* Task details
The listing, minus its pictures, is to be given again exactly.

* Data below
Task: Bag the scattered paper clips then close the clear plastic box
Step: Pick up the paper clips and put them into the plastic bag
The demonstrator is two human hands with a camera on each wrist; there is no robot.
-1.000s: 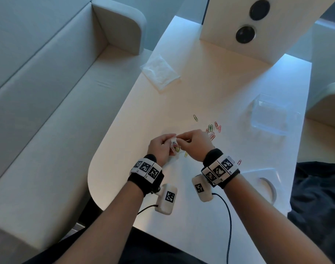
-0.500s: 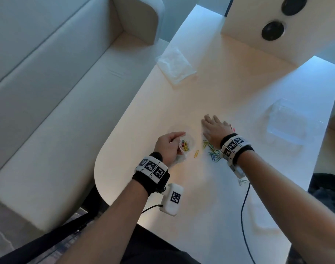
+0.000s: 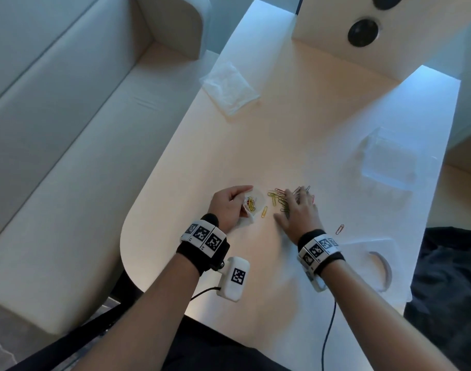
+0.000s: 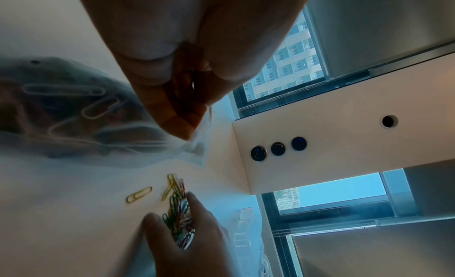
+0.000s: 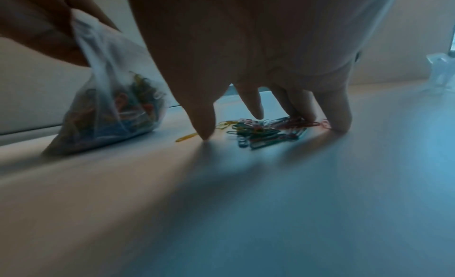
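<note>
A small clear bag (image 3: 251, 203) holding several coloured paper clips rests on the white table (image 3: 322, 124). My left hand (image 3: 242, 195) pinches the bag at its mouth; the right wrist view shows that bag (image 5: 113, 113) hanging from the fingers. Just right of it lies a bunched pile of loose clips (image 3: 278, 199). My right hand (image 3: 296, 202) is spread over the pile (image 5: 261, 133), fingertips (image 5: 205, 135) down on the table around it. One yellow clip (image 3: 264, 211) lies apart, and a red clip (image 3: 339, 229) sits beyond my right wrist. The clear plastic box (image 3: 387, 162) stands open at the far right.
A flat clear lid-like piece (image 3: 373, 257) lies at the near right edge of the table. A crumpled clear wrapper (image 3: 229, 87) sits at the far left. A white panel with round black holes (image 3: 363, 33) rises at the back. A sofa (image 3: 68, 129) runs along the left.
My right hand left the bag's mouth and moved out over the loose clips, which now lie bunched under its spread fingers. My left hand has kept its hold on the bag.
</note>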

* Written reply
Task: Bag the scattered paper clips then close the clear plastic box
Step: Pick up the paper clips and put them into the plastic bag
The demonstrator is two human hands with a camera on each wrist; there is no robot.
-1.000s: 
-0.500s: 
+0.000s: 
+0.000s: 
+0.000s: 
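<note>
A small clear bag (image 3: 251, 203) holding several coloured paper clips rests on the white table (image 3: 322, 124). My left hand (image 3: 242, 195) pinches the bag at its mouth; the right wrist view shows that bag (image 5: 113, 113) hanging from the fingers. Just right of it lies a bunched pile of loose clips (image 3: 278, 199). My right hand (image 3: 296, 202) is spread over the pile (image 5: 261, 133), fingertips (image 5: 205, 135) down on the table around it. One yellow clip (image 3: 264, 211) lies apart, and a red clip (image 3: 339, 229) sits beyond my right wrist. The clear plastic box (image 3: 387, 162) stands open at the far right.
A flat clear lid-like piece (image 3: 373, 257) lies at the near right edge of the table. A crumpled clear wrapper (image 3: 229, 87) sits at the far left. A white panel with round black holes (image 3: 363, 33) rises at the back. A sofa (image 3: 68, 129) runs along the left.
My right hand left the bag's mouth and moved out over the loose clips, which now lie bunched under its spread fingers. My left hand has kept its hold on the bag.
</note>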

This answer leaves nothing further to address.